Ultra-Low Power Wi-Fi Chip Can Operate on a Coin Cell Battery for Years

Ultra-Low Power Wi-Fi Chip Can Operate on a Coin Cell Battery for Years

A new ultra-low power Wi-Fi radio developed by electrical engineers at the University of California San Diego, could enable more portable, fully wireless smart home setups with lower power wearables and battery-less smart devices. The newly developed solution was showcased at the ISSCC 2020 Conference in San Francisco last month.

The device, which is housed in a chip smaller than a grain of rice, enables Internet of Things (IoT) devices to communicate with existing Wi-Fi networks using 5,000 times less power than today’s Wi-Fi radios. It consumes just 28 microwatts of power while transmitting data at a rate of 2 megabits per second (a connection fast enough to stream music and most YouTube videos) over a range of up to 21 meters.

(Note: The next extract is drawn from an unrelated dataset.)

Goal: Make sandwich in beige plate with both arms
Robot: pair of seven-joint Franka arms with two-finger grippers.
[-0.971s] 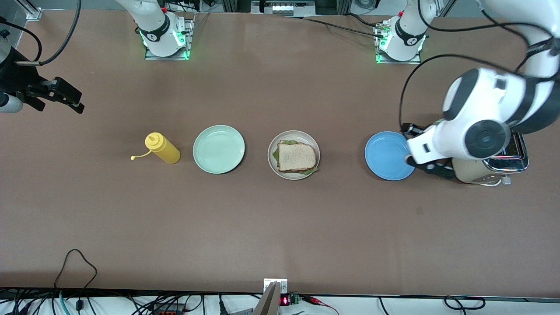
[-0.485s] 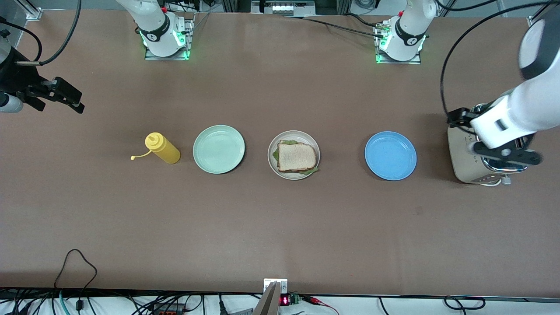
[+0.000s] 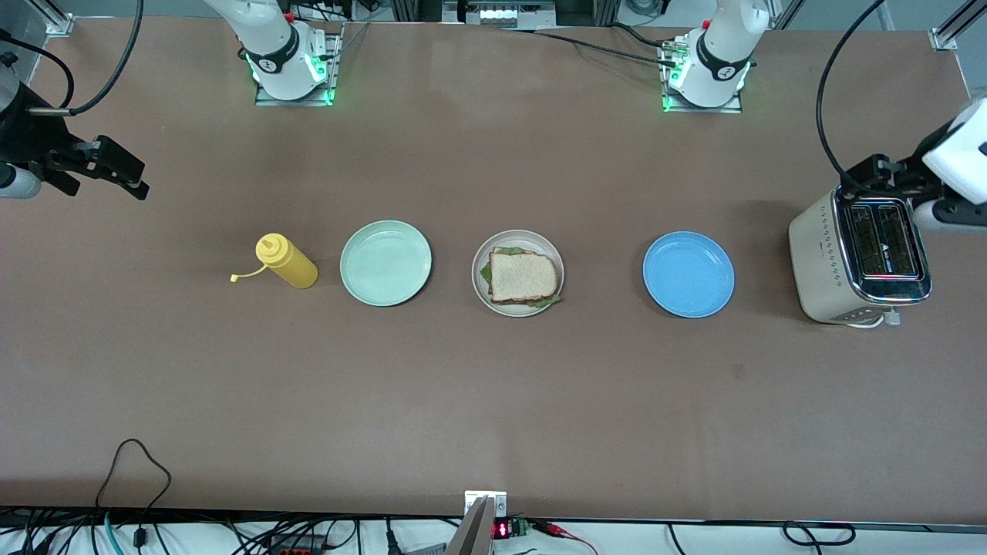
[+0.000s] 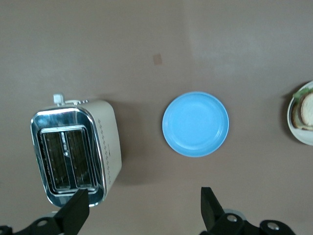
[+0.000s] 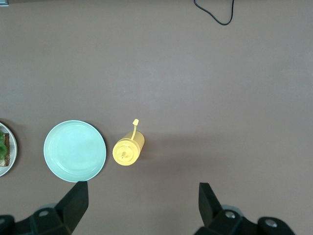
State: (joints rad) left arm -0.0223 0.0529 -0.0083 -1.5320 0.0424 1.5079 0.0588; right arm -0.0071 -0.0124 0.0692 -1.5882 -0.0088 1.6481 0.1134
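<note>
Sandwich (image 3: 523, 277) sits assembled on the beige plate (image 3: 480, 256); both end effectors (image 4: 142, 210) (image 5: 142, 208) hang open, empty, pulled clear, task apparently done

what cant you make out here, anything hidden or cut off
- Sandwich filling: the top bread slice covers it in the front view; only lettuce edges show.
- Sandwich and beige plate: cut by the picture edge in the left wrist view.
- Toaster slots: too dark to tell whether anything is inside.
- Left end effector: only fingertips show in its wrist view, open.
- Right end effector: likewise, open.
</note>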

According to Dinesh Bharadia, a professor of electrical and computer engineering at the UC San Diego Jacobs School of Engineering and part of the research team, one can connect a phone, smart devices, even small cameras or various sensors to this chip, and it can directly send data from these devices to a Wi-Fi access point near the device. You do not need to buy anything else. And the chip could operate for years on a single coin cell battery.

Commercial Wi-Fi radios typically consume hundreds of milliwatts to connect IoT devices with Wi-Fi Access Points. As a result, Wi-Fi compatible devices need, either large batteries or frequent recharging or other external power sources to run. The new Wi-Fi radio consumes very low power levels opening up new application spaces where the IoT devices no longer need to be plugged in to a wall. This could unleash smaller, fully wireless IoT setups. 

An example would be a portable Google Home device that can be taken around the house and can last for years instead of just hours when unplugged. It could also allow connecting devices that are not currently connected - things that cannot meet the power demands of current Wi-Fi radios, like a smoke alarm.

The Wi-Fi radio runs on extremely low power by transmitting data via a technique called backscattering. It takes incoming Wi-Fi signals from a nearby device (like a smartphone) or Wi-Fi access point, modifies the signals and encodes its own data onto them, and then reflects the new signals onto a different Wi-Fi channel to another device or access point.

This work builds on low-power Wi-Fi radio technology that Bharadia helped develop as a Ph.D. student at Stanford. In this project, he teamed up with Patrick Mercier to develop an even lower-power Wi-Fi radio. They accomplished this by building in a component called a wake-up receiver. This “wakes up” the Wi-Fi radio only when it needs to communicate with Wi-Fi signals, so it can stay in low-power sleep mode the rest of the time, during which it consumes only 3 microwatts of power.

The UC San Diego team’s improvements to the technology also feature a custom integrated circuit for backscattering data, which makes the whole system smaller and more efficient, and thus enables their Wi-Fi radio to operate over a longer communication range  of up to 21 meters. This is a practical distance for operating in a smart home environment, the researchers said. According to Mercier, here they have demonstrated the first pragmatic chip design that can actually be deployed in a small, low-power device.

Details of this Wi-Fi Solution were presented in a Paper titled: “A 28µW IoT Tag that Can Communicate with Commodity WiFi Transceivers via a Single-Side-Band QPSK Backscatter Communication Technique

The student researchers include Po-Han Peter Wang, Chi Zhang, Hongsen Yang and Manideep Dunna, UC San Diego.